Kurze Prozesse sind als Redewendung beliebt, aber in der Realität ausgesprochen selten. Die Folge: Immer wenn Gras über eine Sache gewachsen ist, wird sie wieder ausgegraben, weil die Gerichte so langsam arbeiten.
Über dem "Busenskandal um Kate" - Zitat BILD-Zeitung - grünten längst ganze Wälder, bevor das nun zu erwartende Urteil die Sache in Erinnerung rief, die so vergessen war, wie sie das britische Königshaus immer schon gern haben wollte. Aber auf Karl Valentins Rat "Noch nicht mal ignorieren" wollte ja damals, vor fünf Jahren keiner hören. Dabei gibt es Leute, die auf die Frage nach einem Kate-Busenskandal im Jahr 2012 einen komplett leeren Gesichtsausdruck vorzeigen. Sie können sich nicht und nicht erinnern; fassen wir also die Geschichte sicherheitshalber nochmal zusammen.
Kate-Nahaufnahmen - "Closer" griff zu
Kate und William, einem größeren Publikum als britisches Thronfolgerpaar bekannt, machte Urlaub auf einem Anwesen in der Provence. Paparazzi schlichen sich heran, fotografierten Kate, die sich gerade ohne Bikinioberteil sonnte, schlichen wieder davon und boten die Aufnahmen den üblichen Interessenten an. Es griff zu die französische Ausgabe eines angriffigen Klatschmagazins, dessen Name Programm ist: "Closer", und das, nur nebenbei erwähnt, einem Medienmogul namens Berlusconi gehörte. Die Chefredakteurin faselte etwas von "berechtigtem Interesse" an diesen schönen Ferienfotos.

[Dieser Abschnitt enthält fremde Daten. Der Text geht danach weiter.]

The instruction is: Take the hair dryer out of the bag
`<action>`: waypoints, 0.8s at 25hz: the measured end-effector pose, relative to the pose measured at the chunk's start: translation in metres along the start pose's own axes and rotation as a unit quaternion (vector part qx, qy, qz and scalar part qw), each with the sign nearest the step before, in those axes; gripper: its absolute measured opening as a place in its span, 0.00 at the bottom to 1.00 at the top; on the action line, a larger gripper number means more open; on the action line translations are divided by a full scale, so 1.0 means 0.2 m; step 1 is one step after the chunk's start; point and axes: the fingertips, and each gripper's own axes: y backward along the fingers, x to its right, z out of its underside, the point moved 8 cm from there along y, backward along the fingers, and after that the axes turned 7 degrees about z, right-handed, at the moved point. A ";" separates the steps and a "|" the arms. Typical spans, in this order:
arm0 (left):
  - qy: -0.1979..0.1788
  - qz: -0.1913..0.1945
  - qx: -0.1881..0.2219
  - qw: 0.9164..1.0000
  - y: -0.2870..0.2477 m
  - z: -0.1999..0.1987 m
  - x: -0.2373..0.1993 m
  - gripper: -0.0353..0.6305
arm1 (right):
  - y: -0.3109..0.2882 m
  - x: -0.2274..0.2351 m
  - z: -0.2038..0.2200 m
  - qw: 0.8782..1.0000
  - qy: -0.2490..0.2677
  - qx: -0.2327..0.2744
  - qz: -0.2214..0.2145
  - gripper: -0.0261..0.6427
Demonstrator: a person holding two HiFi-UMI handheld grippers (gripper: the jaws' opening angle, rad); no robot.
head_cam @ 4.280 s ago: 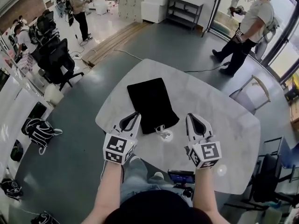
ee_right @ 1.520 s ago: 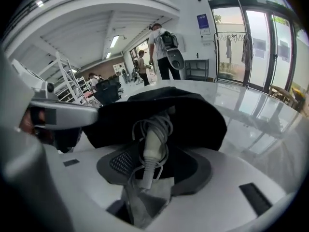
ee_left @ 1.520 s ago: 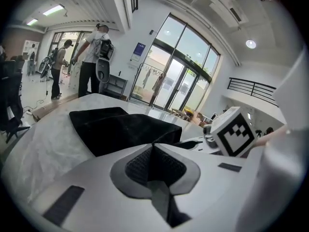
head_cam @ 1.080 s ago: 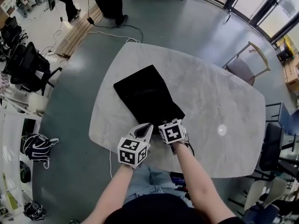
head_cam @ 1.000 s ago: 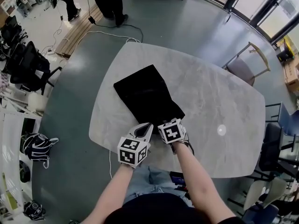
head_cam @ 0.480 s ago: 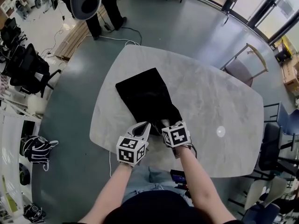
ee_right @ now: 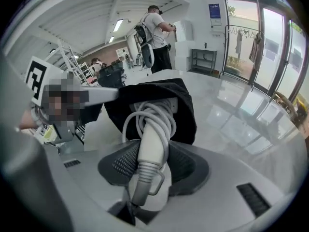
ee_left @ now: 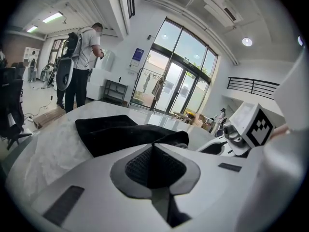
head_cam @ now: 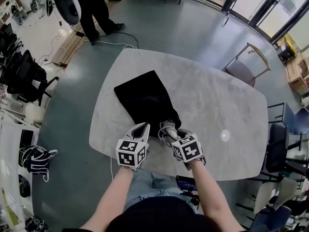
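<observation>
A black bag lies flat on the marble table, its mouth toward the near edge. A white hair dryer with its cord wound round the handle pokes out of that mouth. My right gripper is shut on the handle; in the right gripper view the handle sits between the pads, with the bag behind it. My left gripper is shut, its tips at the bag's near left edge. In the left gripper view the jaws meet, and the bag lies just beyond them.
A person stands on the floor beyond the table's far left. A chair stands at the far right edge. Office chairs and a backpack are on the floor at left.
My right gripper has drawn back toward the near edge and risen, bringing the hair dryer's handle and cord out of the bag's mouth. The left gripper has stayed put.
</observation>
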 end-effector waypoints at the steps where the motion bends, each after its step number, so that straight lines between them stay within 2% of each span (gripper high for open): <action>1: -0.002 -0.001 0.001 1.000 0.00 0.00 0.00 0.09 | 0.02 0.01 0.03 1.000 0.003 0.001 -0.001 0.32; 7: -0.008 -0.011 0.008 1.000 0.00 0.00 0.00 0.09 | 0.15 0.09 0.18 1.000 -0.006 0.001 0.001 0.32; 14: -0.020 -0.013 -0.002 1.000 -0.02 0.01 0.02 0.09 | 0.31 0.14 0.37 1.000 -0.007 -0.002 0.000 0.32; 20: -0.023 -0.020 -0.011 0.999 -0.04 0.02 0.04 0.09 | 0.46 0.17 0.45 1.000 -0.012 0.020 -0.011 0.32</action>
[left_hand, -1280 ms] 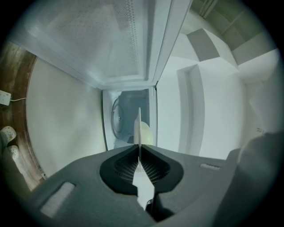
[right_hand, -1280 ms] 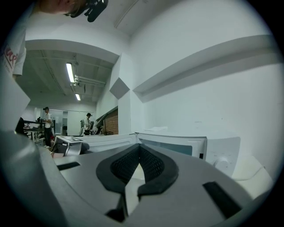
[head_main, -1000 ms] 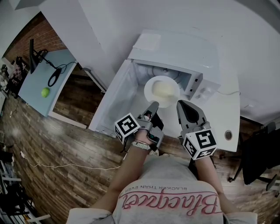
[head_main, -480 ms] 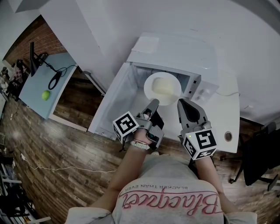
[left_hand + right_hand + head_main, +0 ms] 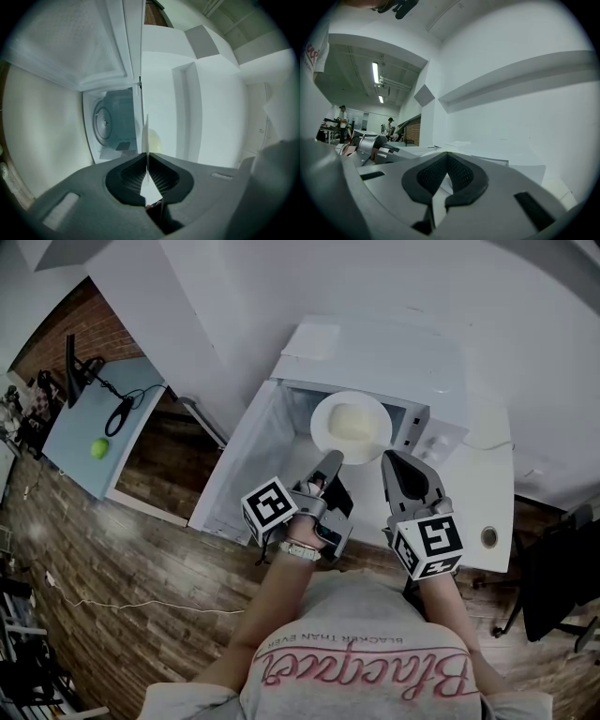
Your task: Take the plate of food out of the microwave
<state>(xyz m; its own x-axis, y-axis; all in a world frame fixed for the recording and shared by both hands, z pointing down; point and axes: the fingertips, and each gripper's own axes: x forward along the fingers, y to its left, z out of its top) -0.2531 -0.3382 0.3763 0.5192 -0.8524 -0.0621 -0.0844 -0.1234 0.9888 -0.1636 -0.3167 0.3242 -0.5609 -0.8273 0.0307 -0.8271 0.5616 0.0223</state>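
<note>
1. The plate [image 5: 352, 425], with pale food [image 5: 349, 421] heaped at its middle, is at the mouth of the open microwave [image 5: 375, 352]. It looks level and, I judge, clear of the cavity floor.
2. The left claw [image 5: 330, 461] is clamped on the plate's near rim. The whole plate lies straight ahead of the claw, toward the cavity, and its edge runs thin between the pads in the left gripper view.
3. The right claw [image 5: 398, 470] is closed on nothing. It sits just beside the plate's right, apart from it.
4. The way out is likely straight back toward the person, past the open door [image 5: 239, 460] on the left. With all the weight beyond a one-sided pinch, the far edge may droop.
</note>
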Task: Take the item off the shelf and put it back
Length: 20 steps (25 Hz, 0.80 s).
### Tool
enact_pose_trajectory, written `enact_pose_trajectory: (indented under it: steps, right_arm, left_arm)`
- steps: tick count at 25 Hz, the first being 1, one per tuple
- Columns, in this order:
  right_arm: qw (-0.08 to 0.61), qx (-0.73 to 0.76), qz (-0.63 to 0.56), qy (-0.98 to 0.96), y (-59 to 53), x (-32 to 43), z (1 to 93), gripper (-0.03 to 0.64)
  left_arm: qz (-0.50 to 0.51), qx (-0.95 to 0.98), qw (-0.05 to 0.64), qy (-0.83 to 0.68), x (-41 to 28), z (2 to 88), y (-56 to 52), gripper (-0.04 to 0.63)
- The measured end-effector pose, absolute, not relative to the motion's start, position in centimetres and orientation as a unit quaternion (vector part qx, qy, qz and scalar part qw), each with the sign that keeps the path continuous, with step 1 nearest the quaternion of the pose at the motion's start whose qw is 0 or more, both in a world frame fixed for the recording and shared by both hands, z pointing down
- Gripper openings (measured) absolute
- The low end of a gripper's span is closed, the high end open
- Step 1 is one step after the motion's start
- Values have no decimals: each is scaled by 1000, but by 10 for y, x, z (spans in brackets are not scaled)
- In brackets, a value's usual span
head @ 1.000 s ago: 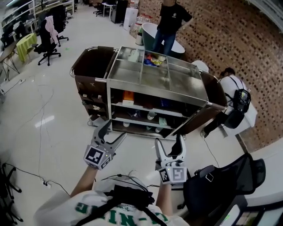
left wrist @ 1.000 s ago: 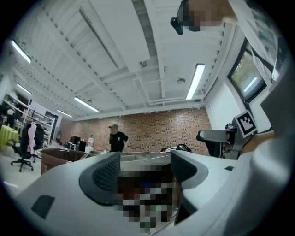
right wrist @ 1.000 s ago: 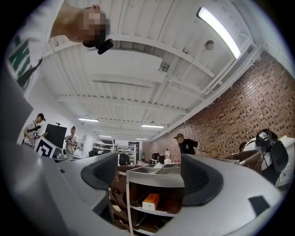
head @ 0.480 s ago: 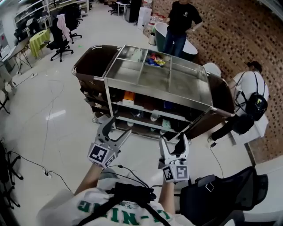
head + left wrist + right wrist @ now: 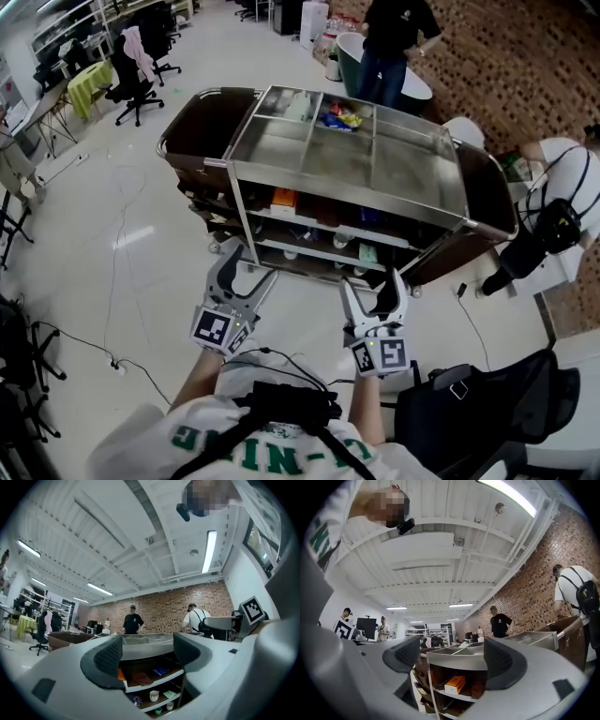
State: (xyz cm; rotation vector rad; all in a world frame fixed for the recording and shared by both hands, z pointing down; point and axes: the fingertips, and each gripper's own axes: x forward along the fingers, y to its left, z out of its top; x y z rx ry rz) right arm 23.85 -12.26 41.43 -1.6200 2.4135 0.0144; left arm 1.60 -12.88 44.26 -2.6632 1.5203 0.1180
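Observation:
A steel cart point(image 5: 347, 159) with open shelves stands ahead of me on the floor. An orange box point(image 5: 284, 198) lies on its upper shelf, and cups and small items sit on the shelves below. My left gripper point(image 5: 249, 265) is held open in front of the cart's left half, short of it, with nothing between its jaws. Between the jaws of the left gripper point(image 5: 147, 656) I see the orange box point(image 5: 120, 674) and a white cup point(image 5: 153, 696). My right gripper point(image 5: 373, 281) is open too and empty. Past the right gripper point(image 5: 452, 658) the orange box point(image 5: 456, 684) shows.
A person in black point(image 5: 394, 37) stands behind the cart. Someone in white with a black backpack point(image 5: 553, 202) bends at its right end. A black bag point(image 5: 478, 412) lies at my right. Office chairs point(image 5: 131, 70) stand far left. Cables point(image 5: 112, 281) trail on the floor.
Both grippers have come forward toward the cart, which now sits closer and larger in the head view. Their jaws look the same as before.

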Motion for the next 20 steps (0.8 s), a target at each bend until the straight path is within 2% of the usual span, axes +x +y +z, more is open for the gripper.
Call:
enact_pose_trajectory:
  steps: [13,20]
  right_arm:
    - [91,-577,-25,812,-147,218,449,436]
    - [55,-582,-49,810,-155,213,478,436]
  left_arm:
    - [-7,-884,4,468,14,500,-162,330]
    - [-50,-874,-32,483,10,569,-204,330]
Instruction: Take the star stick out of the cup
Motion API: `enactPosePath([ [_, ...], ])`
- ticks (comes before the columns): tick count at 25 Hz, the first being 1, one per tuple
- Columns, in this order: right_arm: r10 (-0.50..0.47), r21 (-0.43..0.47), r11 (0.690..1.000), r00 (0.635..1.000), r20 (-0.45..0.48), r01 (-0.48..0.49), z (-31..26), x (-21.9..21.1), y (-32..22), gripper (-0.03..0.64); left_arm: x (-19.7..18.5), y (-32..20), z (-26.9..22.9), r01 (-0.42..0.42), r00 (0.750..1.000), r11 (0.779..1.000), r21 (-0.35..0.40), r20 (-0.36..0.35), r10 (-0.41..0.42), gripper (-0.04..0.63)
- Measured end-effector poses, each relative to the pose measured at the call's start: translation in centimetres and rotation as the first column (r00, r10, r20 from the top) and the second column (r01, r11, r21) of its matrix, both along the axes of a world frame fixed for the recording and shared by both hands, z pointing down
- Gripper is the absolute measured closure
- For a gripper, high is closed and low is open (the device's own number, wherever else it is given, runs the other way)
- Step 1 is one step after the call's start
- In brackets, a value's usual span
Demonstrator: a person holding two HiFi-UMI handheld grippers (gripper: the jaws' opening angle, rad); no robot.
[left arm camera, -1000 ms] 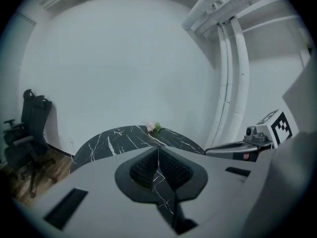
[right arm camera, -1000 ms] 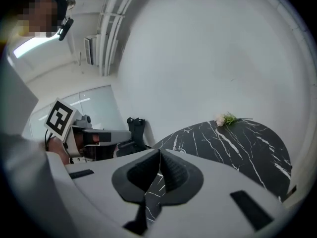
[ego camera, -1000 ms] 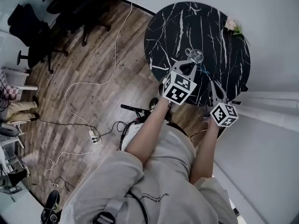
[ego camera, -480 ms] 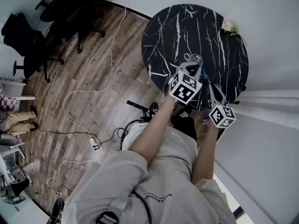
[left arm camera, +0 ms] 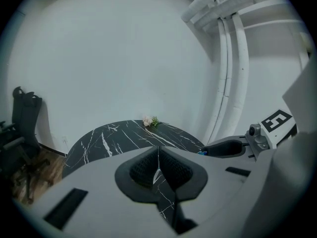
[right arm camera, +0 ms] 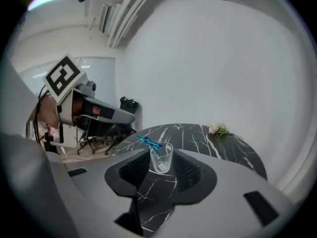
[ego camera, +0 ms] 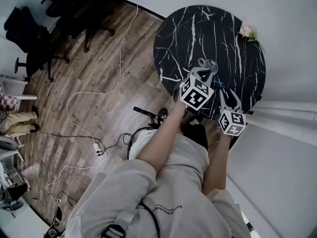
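Right claw (right arm camera: 161, 150) has just been opening, one clear cup (right arm camera: 161, 161) holding one blue star stick (right arm camera: 148, 142) untouched between its jaws; left claw (left arm camera: 158, 150) closed.

I hold both forearms stretched forward, my left gripper (ego camera: 204, 74) a little ahead of my right gripper (ego camera: 226, 94), and both point slightly downward. The jaws of the left one are closed together and hold nothing. The jaws of the right one have just been opening and now stand wide apart, gripping nothing.
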State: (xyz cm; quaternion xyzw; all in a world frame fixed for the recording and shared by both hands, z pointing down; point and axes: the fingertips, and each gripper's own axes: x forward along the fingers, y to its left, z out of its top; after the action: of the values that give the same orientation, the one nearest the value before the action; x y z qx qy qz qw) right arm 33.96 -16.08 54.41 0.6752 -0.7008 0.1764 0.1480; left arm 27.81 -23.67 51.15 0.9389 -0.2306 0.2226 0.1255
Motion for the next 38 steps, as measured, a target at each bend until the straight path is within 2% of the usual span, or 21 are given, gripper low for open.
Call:
enactPosePath([
  [4, -0.088, -0.049, 0.996, 0.976, -0.198, 0.079, -0.5, -0.7, -0.9, 0.476, 0.2, -0.6, -0.5, -0.017, 1.0, 1.0, 0.015, -0.002, 0.017, 0.571],
  [7, -0.126, -0.065, 0.992, 0.957, -0.261, 0.112, -0.9, -1.3, -1.7, 0.476, 0.5, -0.7, -0.7, -0.031, 1.0, 0.999, 0.017, -0.003, 0.031, 0.572],
  [10, -0.13, -0.049, 0.991, 0.962, -0.24, 0.122, -1.2, -1.7, -2.6, 0.481, 0.8, -1.0, -0.8, -0.038, 0.999, 0.999, 0.02, -0.002, 0.038, 0.571],
  [14, -0.127, -0.035, 0.992, 0.972, -0.196, 0.123, -1.5, -1.6, -3.1, 0.568, 0.8, -1.7, -1.0, -0.037, 0.999, 0.999, 0.025, -0.006, 0.037, 0.571],
  [24, -0.091, -0.014, 0.996, 0.992, -0.085, 0.09, -2.2, -1.4, -4.5, 0.571, 0.7, -2.2, -0.7, -0.042, 0.999, 0.999, 0.012, -0.015, 0.042, 0.571],
  [33, -0.08, -0.004, 0.997, 0.993, -0.09, 0.08, -3.2, -1.3, -6.2, 0.571, 0.2, -3.2, -1.2, -0.019, 1.0, 1.0, 0.021, -0.01, 0.019, 0.571],
  [38, -0.058, 0.03, 0.998, 0.996, -0.072, 0.06, -4.5, -1.0, -8.5, 0.571, -1.4, -5.1, -1.4, 0.044, 0.999, 0.999, 0.03, 0.012, -0.044, 0.571],
])
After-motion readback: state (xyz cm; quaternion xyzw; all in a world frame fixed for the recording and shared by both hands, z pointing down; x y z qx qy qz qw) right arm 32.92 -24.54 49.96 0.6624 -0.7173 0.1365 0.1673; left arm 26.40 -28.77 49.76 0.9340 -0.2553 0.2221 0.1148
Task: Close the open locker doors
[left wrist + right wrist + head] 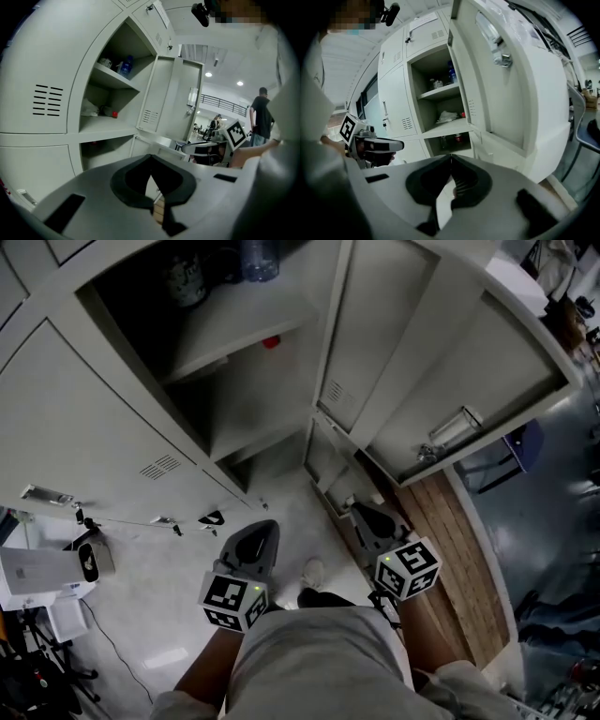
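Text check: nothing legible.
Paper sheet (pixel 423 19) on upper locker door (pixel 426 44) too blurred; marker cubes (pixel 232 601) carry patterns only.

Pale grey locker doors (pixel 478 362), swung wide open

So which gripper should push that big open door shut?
Right, probably. The right gripper sits beside the open door, which swings out on that side. The left gripper is further off, on the side of the closed lockers. Both are shut and empty.
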Available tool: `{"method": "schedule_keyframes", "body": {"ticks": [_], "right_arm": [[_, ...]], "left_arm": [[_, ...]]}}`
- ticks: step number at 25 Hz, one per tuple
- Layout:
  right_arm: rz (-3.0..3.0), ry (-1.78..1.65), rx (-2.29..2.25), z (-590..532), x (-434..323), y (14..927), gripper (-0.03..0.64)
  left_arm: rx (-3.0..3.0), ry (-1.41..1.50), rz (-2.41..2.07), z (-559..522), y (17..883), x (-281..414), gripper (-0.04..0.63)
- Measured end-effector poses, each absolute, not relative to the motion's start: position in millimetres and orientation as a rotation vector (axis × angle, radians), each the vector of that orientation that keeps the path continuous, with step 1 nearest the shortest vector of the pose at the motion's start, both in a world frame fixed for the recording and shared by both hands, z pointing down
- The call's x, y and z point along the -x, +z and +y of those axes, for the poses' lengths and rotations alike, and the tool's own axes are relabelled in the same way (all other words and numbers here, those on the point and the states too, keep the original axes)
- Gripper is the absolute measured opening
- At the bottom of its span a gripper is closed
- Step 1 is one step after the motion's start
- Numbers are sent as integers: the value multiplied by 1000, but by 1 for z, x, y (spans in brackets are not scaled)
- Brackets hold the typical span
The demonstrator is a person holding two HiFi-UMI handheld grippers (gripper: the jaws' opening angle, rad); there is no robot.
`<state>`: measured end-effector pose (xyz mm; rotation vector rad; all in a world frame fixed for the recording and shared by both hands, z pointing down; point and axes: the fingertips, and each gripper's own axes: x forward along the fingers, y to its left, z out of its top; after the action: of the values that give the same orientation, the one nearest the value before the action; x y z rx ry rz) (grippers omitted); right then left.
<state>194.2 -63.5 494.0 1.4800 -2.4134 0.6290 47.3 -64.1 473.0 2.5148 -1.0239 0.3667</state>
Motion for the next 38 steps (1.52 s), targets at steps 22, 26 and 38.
{"method": "schedule_keyframes", "body": {"ticks": [22,26,38], "right_arm": [[-2284,742,-1600,-68,-311,549,28],[-2289,763,-1573,-73,-311,560,28],[-2322,801,-1515,-83,-295,569,28]], "left_arm": [[-2526,433,-1006,-62,480,-113,14],[-2518,445,-1025,-61,480,-113,14],[-2501,457,-1064,-62,482,-105,14]]}}
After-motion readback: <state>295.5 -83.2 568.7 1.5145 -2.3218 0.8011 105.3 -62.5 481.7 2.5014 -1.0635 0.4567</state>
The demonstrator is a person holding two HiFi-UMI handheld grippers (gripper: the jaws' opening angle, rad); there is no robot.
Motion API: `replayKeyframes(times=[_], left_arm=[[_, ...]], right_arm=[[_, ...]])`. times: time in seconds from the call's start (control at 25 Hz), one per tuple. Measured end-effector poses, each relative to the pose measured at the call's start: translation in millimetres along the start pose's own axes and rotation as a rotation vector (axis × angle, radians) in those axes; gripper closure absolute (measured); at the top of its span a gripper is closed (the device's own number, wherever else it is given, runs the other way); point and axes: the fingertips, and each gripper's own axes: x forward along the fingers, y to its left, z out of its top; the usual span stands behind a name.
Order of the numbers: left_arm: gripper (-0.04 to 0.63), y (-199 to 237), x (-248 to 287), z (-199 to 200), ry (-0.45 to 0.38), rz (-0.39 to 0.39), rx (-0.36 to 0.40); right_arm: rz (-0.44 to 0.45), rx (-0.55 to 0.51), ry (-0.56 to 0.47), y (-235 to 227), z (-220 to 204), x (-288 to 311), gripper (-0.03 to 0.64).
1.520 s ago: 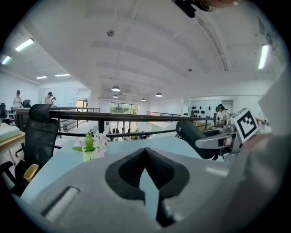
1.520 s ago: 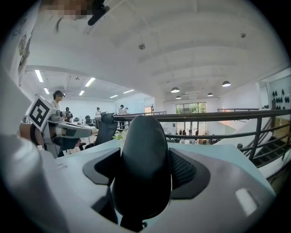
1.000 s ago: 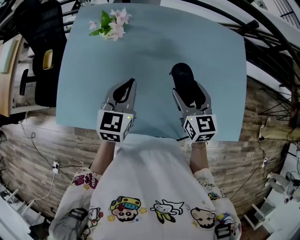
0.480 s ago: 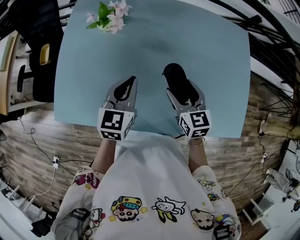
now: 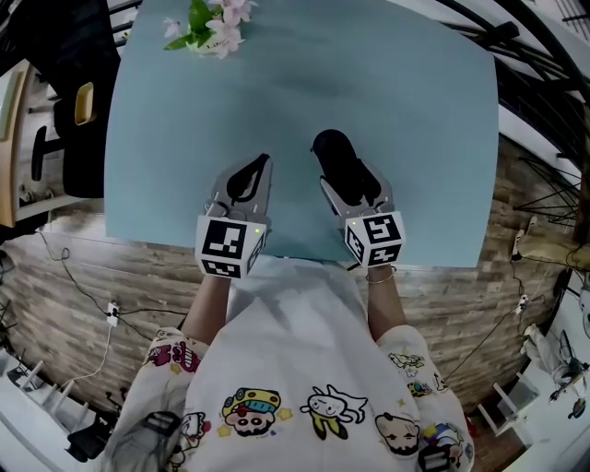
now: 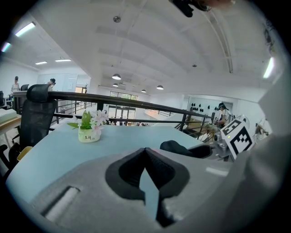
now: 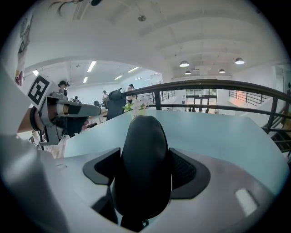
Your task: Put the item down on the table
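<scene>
I am viewing: black item [image 5: 334, 159]; pale blue table [image 5: 415, 111]; pink-and-white flowers [image 5: 224, 28]; green leaves [image 5: 197, 14]; black-and-white square-patterned cubes [image 5: 229, 247]; cartoon-printed white shirt [image 5: 295, 350]; black chair [image 5: 83, 101].

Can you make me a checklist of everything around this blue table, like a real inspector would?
Surface: light blue table, smooth, with one pot on it.
Job's things: black rounded item, held over the table's near part; cannot tell whether it touches the table.
Clutter: small flower pot at the far left corner.
Grippers: right gripper shut on the black rounded item; left gripper shut, nothing in it.
Cables: thin cable with a white plug on the floor, left of the table.
Surroundings: black office chair at the left; dark railing beyond the table.
</scene>
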Motion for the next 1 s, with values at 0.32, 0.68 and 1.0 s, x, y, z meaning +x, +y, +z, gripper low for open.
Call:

Ungünstiger Weise hatte das britische Königshaus kurz vorher noch die Veröffentlichung von Fotos eines infolge alkoholisierter Partylaune nackten Prinz Harry zähneknirschend geschluckt. Eine halbnackte Kate brachte das Fass zum Überlaufen. Das Unternehmen Britisches Königshaus forderte anderthalb Millionen von "Closer". Seither wartet die Welt, sofern sie sich eines Busenskandals bewusst ist, auf das Urteil.
Der Privatbilder-Appetit expandiert
Jawohl, die sollen aufs Dach kriegen - sagt das moralische Gemüt. Schließlich gibt's noch einen Unterschied zwischen einem beschwipsten Jüngling, der es darauf anlegt, beim Über-die-Stränge-Schlagen verewigt zu werden, und einer nichtsahnenden Unschuld auf privatem Gelände.
Da lacht natürlich der Paparazzo. Privatgelände mit hohen Mauern sind geradezu seine Spezialität, und auf den unersättlichen Privatbilder-Appetit der in allen Medien expandierten Promi-Industrie kann er zählen.
Die Ausweitung der Klatschzone hat die noch nie ganz astreinen Methoden verschärft, seit in den 80ern der weiland Chefredakteur Franz-Josef Wagner Burdas "Bunte Illustrierte" boulevardisierte. Vorbei die Zeiten, als die Herzblätter des Regenbogenwalds den von ihnen observierten gekrönten Häuptern noch dienerten statt sie mit Nacktfotos in die Pfanne zu hauen. Auch wenn ihre Geschichten damals schon mit einem Promillegehalt an Realität auskamen.
Royals und Promis spielen mit
Führende Unternehmen des Sektors halten das bewährte Krönchen-Geschäft noch bei, aber die einstigen Hauptdarsteller sind zur Teilmenge der "Royals" geschrumpft. Seite an Seite mit Profi-Celebrities wie Kim Kardashian, für die das Zeigen entblößter Körperteile quasi Kernkompetenz ist. Das ist eigentlich kein zu hoher Preis, wenn man bedenkt, dass die Einrichtung der Monarchie schon mal wesentlich umstrittener war als heute.
Wenn sich dann noch das seriöse Feuilleton dem cool trash freundlich nähert, wenn zum Beispiel die Frankfurter Allgemeine Sonntagszeitung einen Grund findet, die Braut eines Hannoveraner Prinzen vor der Hochzeit am nächsten Wochenende großformatig zu interviewen, wird die Sache wieder standesgemäß. Man nennt es auch Educated gossip.
Berichterstattung über Prominente ist ein Geschäft, bei dem alle mitspielen. Ebenso gesetzmäßig wird es in unregelmäßigen Abständen jemandem zu bunt, zu falsch, zu übergriffig. Dann wird geklagt. Dann wird gezahlt. Oder auch nicht. Dann wird wieder berichtet. Wie jetzt gerade.